Forget about potentially losing the evangelical vote in South Carolina. Marianne Gingrich's interview on ABC News tonight puts her ex-husband's presidential campaign in jeopardy with a much bigger segment of the electorate in South Carolina -- women. Be they evangelical, Catholic or agnostic, women are going to see in Marianne Gingrich a highly sympathetic version of that American classic -- the middle-aged woman abandoned by her ambition-addled husband for a younger version of herself. The fact that he heaped insult onto injury by asking her for an open marriage, so that he could keep both his marriage and his young mistress, makes it highly unlikely that women will be willing to overlook Newt Gingrich's character and vote for him on the economy.
Although most of what Marianne Gingrich has to say about her ex was reported in 2010 in a long interview with Esquire, her decision to say it on television, just two days before the South Carolina primary, is potential dynamite. One has to wonder whether she waited for precisely this moment to drop the bomb, when in all probability she had multiple interview requests over the several months that Gingrich has been in the race for the Republican nomination for president. If revenge is a dish best served cold, she made sure she reached into the fridge at just the right moment.

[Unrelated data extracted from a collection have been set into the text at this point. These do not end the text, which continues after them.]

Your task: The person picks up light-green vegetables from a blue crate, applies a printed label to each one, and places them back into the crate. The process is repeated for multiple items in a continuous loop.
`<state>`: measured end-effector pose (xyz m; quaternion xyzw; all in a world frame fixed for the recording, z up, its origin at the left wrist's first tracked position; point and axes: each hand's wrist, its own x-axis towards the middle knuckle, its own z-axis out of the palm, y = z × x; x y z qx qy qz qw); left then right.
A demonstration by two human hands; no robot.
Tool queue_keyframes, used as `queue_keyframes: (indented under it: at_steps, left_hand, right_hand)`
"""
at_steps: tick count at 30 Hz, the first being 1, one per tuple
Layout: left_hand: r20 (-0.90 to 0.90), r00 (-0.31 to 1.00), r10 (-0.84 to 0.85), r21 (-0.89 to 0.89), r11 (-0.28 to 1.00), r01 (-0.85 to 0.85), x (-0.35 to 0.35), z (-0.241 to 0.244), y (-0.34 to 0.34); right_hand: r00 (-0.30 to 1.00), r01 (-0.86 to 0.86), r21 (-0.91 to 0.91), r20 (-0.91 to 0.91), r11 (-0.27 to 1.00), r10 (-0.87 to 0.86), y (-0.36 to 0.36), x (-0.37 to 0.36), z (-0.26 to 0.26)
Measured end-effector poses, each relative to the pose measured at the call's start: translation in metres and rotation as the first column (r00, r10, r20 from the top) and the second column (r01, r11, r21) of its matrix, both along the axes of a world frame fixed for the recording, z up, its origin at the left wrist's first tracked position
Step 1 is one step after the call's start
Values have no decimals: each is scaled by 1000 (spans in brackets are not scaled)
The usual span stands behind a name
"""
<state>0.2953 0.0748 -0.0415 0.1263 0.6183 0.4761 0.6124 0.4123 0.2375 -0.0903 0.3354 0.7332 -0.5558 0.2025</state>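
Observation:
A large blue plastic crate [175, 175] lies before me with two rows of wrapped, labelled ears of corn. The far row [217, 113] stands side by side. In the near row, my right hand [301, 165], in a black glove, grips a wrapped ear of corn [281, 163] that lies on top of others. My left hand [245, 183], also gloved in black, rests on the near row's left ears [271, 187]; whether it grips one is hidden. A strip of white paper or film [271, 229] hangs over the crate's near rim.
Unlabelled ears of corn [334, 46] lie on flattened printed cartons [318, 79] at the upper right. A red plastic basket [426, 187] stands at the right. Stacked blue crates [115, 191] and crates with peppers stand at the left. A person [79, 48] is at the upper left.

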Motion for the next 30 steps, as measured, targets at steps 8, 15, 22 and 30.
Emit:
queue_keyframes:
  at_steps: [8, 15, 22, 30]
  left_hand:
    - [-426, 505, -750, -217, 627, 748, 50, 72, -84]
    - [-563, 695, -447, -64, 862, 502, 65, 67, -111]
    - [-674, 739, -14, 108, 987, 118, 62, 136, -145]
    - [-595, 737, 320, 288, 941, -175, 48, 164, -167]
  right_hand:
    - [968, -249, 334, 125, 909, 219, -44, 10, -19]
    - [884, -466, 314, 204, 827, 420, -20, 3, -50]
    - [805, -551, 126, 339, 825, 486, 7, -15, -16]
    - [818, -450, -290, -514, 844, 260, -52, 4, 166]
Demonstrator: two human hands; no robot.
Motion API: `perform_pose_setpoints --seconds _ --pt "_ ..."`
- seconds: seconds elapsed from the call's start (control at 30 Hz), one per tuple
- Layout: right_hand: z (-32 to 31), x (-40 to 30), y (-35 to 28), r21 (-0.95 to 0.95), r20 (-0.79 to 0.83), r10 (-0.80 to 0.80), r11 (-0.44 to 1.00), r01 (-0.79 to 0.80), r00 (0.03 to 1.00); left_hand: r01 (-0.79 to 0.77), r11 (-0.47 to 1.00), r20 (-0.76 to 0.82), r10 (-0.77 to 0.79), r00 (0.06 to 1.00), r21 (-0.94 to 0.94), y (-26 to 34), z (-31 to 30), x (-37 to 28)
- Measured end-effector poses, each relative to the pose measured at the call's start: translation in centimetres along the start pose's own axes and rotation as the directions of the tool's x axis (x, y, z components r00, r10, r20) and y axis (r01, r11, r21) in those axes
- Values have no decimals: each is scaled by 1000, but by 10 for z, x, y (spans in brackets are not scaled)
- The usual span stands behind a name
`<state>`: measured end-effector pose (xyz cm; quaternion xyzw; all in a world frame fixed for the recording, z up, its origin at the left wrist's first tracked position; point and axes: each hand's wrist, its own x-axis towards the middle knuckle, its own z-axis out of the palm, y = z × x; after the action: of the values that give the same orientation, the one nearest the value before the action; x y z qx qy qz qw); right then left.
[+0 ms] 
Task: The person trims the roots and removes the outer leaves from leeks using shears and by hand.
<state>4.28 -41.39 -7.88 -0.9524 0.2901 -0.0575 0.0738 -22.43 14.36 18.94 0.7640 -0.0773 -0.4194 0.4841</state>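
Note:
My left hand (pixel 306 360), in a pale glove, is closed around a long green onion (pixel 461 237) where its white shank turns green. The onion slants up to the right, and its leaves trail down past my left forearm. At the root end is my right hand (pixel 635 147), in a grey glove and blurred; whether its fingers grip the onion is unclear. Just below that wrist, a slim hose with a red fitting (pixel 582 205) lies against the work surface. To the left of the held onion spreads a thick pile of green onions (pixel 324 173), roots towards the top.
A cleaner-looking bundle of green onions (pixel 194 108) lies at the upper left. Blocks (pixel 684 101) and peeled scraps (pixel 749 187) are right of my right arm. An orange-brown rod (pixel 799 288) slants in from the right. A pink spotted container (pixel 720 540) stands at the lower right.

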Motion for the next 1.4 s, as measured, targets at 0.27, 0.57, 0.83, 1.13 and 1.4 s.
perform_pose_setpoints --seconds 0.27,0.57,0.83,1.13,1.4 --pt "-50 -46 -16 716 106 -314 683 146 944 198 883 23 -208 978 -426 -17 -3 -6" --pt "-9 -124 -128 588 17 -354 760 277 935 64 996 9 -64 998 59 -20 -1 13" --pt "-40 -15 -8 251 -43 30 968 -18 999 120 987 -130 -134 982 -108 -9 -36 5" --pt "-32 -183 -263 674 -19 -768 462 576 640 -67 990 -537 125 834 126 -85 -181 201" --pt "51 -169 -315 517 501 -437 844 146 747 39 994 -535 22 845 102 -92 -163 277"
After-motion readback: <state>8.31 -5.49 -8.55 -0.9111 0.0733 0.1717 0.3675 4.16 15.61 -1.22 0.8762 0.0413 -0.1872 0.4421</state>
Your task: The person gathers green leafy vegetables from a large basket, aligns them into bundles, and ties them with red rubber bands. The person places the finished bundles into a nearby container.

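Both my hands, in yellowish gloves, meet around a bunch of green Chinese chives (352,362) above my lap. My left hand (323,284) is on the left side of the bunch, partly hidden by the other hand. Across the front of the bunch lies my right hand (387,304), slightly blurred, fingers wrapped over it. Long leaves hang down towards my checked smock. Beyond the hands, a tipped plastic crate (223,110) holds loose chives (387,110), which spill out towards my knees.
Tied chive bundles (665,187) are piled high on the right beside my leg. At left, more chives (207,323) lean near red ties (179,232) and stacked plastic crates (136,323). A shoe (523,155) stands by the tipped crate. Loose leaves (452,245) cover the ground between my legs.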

Her claim that Gingrich requested an open marriage is believable, given the candidate's reputation for grandiosity and for, well,
his ability to dream up novel approaches to problems. When Gingrich admitted his
six-year affair with Callista, while he was the House speaker and she was a congressional
aide, Marianne Gingrich said she pleaded with her husband that they had been married for
18 years.
Clinton and Newt: When Old Affairs Aren't Old
If Gingrich wants to acknowledge his misdeeds in some general way, he can point to his conversion to Catholicism as having set him on a new course. That might be seen as a bit of a dis to the Baptist faith he left behind, and the eve of the South Carolina primary might not be the best time for that, but the former speaker doesn't have much of a choice in the matter, does he?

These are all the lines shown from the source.